## Problem
Take the data below. Output it exactly from its first line through the line containing "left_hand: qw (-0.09".

## Recorded data
# # # # # # #

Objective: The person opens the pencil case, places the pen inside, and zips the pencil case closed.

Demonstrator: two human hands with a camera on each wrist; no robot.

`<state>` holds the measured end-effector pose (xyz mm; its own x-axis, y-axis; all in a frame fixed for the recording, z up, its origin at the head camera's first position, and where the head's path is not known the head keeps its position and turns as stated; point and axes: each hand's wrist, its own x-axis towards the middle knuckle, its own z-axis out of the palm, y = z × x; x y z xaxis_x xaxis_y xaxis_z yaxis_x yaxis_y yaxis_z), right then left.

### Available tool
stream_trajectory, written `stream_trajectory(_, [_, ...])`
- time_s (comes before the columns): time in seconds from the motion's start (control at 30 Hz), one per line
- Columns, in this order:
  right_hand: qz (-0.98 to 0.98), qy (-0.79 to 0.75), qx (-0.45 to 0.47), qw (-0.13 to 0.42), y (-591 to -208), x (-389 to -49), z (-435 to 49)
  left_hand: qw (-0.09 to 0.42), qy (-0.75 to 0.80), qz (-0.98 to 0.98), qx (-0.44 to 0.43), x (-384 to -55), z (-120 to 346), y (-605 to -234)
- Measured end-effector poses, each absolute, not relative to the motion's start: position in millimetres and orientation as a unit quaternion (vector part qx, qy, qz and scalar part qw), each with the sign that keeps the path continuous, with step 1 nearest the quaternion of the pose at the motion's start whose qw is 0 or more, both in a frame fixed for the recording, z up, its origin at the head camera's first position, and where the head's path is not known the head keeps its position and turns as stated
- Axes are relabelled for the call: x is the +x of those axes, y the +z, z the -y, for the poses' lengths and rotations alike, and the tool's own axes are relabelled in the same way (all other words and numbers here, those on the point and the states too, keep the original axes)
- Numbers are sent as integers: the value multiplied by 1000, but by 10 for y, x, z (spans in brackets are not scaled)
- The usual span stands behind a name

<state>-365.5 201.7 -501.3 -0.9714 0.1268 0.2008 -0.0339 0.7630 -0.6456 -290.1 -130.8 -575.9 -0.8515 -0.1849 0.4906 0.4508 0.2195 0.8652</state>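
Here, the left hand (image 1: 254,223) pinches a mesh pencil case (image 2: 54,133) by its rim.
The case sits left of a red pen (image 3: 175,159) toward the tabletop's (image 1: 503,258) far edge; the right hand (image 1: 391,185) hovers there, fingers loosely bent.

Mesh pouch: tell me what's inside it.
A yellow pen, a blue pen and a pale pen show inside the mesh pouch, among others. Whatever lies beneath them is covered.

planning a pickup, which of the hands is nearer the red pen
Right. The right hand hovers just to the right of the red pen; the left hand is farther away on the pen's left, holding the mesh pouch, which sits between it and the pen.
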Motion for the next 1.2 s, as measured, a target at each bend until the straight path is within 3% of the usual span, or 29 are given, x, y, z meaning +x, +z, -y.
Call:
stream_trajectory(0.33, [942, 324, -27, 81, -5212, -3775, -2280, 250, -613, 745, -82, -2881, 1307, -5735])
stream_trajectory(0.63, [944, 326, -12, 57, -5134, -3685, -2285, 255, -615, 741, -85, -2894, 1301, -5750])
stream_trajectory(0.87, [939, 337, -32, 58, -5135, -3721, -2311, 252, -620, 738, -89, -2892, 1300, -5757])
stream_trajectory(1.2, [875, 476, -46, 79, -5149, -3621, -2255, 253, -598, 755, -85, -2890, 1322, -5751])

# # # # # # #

## Result for this task
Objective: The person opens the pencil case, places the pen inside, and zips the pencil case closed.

Demonstrator: two human hands with a camera on each wrist; no robot.

`<state>` holds the measured end-effector pose (xyz mm; its own x-axis, y-axis; all in a frame fixed for the recording, z up, its origin at the head camera's first position, and where the head's path is not known the head keeps its position and turns as stated; point and axes: each hand's wrist, its own x-axis towards the middle knuckle, its own z-axis out of the palm, y = z × x; x y z xaxis_x xaxis_y xaxis_z yaxis_x yaxis_y yaxis_z), right then left.

### Available tool
stream_trajectory, written `stream_trajectory(_, [_, ...])`
- time_s (comes before the columns): time in seconds from the motion's start (control at 30 Hz), one per line
- Columns, in this order:
  right_hand: qz (-0.98 to 0.98), qy (-0.79 to 0.75), qx (-0.45 to 0.47), qw (-0.13 to 0.42), y (-591 to -208), x (-389 to -49), z (-435 to 49)
  left_hand: qw (-0.09 to 0.42), qy (-0.75 to 0.80), qz (-0.98 to 0.98), qx (-0.44 to 0.43), x (-384 to -55), z (-120 to 346), y (-605 to -234)

The output for this exercise is finished.